## WHAT THE EXERCISE ASKS
Report the number of lines in the entries below that include the word "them", and nothing else.

[[ DATA UNDER STUDY open ]]

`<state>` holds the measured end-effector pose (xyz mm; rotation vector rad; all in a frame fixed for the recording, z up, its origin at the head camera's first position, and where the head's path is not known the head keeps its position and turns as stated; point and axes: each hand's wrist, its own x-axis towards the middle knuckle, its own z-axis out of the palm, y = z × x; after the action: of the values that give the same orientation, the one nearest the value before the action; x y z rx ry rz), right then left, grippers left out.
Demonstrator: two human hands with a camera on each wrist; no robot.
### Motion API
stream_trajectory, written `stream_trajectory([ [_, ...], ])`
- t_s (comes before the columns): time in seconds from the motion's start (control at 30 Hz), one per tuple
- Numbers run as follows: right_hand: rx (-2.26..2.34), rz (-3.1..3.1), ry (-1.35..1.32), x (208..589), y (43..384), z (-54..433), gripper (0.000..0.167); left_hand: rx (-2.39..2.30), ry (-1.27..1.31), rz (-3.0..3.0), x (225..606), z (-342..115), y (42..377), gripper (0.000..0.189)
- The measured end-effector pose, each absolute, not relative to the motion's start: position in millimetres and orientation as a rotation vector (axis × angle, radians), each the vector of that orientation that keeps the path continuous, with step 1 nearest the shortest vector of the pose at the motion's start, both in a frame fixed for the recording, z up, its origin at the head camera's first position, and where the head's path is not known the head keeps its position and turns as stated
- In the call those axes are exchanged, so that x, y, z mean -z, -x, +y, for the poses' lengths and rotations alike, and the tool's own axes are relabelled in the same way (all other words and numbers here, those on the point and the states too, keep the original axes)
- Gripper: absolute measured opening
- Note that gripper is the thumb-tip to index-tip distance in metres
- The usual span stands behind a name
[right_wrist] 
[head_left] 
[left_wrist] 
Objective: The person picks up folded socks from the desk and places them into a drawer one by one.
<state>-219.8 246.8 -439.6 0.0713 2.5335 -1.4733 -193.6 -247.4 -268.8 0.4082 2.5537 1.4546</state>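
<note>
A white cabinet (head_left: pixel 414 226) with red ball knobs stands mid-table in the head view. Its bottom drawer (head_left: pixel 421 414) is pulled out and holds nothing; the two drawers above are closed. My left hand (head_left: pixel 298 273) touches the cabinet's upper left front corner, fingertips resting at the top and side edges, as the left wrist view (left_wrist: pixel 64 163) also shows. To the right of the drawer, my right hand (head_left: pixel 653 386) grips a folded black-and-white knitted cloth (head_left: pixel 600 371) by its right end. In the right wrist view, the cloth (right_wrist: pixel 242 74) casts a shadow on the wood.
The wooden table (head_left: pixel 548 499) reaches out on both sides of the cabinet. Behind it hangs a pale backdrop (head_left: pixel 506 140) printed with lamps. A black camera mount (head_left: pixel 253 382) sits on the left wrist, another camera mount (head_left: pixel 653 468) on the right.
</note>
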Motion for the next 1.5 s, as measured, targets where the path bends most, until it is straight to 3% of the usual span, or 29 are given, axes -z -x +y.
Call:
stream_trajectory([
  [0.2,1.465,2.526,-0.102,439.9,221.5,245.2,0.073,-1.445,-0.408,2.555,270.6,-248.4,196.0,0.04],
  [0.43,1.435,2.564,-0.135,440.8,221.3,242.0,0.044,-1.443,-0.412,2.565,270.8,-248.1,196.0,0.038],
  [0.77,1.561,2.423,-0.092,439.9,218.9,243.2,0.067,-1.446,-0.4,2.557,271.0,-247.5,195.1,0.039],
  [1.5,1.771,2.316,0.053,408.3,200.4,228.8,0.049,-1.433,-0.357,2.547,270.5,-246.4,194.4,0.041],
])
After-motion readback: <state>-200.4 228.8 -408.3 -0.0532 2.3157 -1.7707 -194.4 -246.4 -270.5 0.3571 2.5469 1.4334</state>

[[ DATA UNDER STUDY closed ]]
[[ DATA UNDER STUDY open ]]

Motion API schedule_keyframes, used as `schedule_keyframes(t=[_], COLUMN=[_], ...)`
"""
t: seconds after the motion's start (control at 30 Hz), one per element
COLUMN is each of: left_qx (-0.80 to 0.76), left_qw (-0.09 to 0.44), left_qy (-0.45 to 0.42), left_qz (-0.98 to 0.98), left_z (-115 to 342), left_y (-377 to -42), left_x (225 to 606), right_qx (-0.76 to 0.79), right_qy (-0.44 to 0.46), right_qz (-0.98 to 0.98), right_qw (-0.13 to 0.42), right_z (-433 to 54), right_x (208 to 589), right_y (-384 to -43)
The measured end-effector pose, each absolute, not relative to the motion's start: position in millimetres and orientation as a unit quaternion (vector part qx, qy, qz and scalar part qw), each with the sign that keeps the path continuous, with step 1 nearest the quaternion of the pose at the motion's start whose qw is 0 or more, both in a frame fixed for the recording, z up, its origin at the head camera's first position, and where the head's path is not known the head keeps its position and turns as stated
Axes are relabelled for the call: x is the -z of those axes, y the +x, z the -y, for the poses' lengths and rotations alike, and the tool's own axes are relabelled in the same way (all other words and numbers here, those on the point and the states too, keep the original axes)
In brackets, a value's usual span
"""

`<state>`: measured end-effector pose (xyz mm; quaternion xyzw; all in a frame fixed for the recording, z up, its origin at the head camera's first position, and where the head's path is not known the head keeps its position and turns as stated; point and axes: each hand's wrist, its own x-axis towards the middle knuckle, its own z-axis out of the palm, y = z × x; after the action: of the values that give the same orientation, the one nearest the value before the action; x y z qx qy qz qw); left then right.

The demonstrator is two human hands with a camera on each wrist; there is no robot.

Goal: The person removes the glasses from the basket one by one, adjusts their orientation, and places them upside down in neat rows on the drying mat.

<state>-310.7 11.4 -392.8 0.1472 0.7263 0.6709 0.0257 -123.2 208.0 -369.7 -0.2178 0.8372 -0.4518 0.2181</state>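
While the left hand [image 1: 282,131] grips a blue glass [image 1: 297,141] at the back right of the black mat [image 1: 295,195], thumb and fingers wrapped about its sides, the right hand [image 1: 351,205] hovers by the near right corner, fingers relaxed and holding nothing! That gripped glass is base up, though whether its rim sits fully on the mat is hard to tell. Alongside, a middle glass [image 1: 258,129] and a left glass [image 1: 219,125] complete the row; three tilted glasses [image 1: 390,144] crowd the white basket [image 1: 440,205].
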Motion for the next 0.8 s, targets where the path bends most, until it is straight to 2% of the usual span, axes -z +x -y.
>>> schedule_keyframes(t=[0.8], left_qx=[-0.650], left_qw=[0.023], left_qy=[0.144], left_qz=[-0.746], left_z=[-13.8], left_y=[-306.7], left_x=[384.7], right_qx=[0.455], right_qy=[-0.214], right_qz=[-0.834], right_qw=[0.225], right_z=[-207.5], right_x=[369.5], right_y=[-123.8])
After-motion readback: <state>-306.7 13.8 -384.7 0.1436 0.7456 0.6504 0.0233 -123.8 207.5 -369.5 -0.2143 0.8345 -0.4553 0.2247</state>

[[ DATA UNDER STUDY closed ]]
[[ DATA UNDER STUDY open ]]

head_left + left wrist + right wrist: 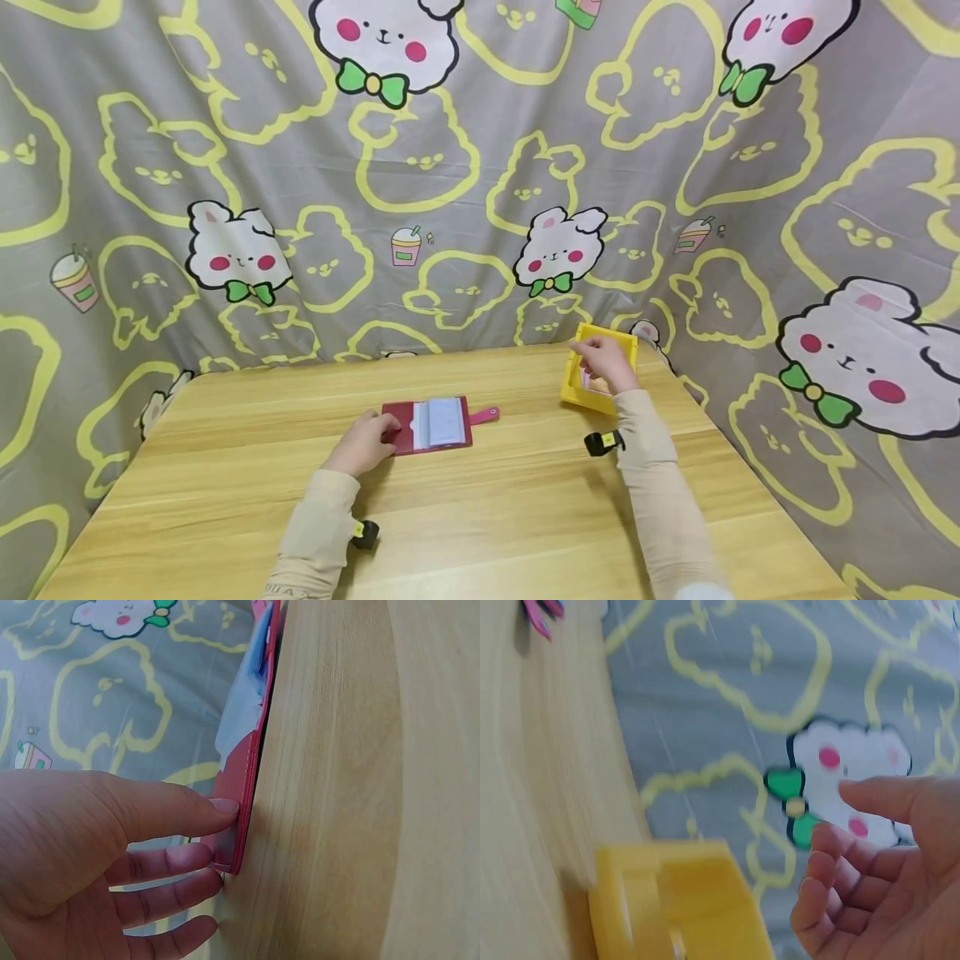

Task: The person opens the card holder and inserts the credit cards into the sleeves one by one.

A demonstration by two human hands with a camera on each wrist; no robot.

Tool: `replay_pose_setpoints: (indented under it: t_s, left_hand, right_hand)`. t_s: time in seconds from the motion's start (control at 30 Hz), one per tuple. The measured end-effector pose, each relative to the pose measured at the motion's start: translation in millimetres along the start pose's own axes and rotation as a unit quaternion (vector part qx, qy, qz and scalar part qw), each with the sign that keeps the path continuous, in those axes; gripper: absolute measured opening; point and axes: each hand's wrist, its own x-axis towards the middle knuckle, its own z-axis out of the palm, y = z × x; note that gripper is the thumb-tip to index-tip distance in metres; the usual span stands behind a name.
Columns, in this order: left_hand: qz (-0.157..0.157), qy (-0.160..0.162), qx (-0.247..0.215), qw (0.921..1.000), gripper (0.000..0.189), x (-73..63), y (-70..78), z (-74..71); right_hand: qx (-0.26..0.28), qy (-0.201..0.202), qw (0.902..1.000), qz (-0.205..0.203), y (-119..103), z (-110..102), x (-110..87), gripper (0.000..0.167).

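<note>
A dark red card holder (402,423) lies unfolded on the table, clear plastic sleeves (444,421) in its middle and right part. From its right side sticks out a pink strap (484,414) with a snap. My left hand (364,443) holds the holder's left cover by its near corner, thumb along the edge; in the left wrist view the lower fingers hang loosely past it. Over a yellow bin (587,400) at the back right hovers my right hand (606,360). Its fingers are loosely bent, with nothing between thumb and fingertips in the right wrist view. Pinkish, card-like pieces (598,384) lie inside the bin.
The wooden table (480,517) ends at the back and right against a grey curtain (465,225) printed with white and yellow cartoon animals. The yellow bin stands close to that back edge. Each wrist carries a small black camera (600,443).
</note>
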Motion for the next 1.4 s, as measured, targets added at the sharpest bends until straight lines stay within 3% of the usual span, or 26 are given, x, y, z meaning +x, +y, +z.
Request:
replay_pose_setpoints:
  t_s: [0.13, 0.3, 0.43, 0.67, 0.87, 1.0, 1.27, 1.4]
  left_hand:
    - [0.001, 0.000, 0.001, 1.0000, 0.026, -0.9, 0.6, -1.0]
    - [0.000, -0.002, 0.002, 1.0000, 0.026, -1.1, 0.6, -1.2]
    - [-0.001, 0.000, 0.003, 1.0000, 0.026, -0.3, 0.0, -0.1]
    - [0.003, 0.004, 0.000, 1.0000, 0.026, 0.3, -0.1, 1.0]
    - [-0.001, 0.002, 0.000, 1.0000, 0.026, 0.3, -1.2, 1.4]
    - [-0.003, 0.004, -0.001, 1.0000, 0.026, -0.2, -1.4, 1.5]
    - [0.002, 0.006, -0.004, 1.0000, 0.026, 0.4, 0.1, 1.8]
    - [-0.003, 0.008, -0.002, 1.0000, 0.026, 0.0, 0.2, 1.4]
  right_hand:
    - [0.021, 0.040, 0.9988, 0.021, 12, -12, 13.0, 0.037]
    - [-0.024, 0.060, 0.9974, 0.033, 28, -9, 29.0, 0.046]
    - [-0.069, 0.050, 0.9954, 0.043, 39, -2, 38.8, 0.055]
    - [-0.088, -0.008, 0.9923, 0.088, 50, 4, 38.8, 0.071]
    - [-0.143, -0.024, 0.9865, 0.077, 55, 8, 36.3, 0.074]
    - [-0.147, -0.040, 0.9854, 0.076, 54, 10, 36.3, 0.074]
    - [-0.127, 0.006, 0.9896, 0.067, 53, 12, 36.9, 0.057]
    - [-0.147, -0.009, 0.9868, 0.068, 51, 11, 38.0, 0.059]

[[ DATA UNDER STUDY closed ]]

## PROBLEM SOLUTION
2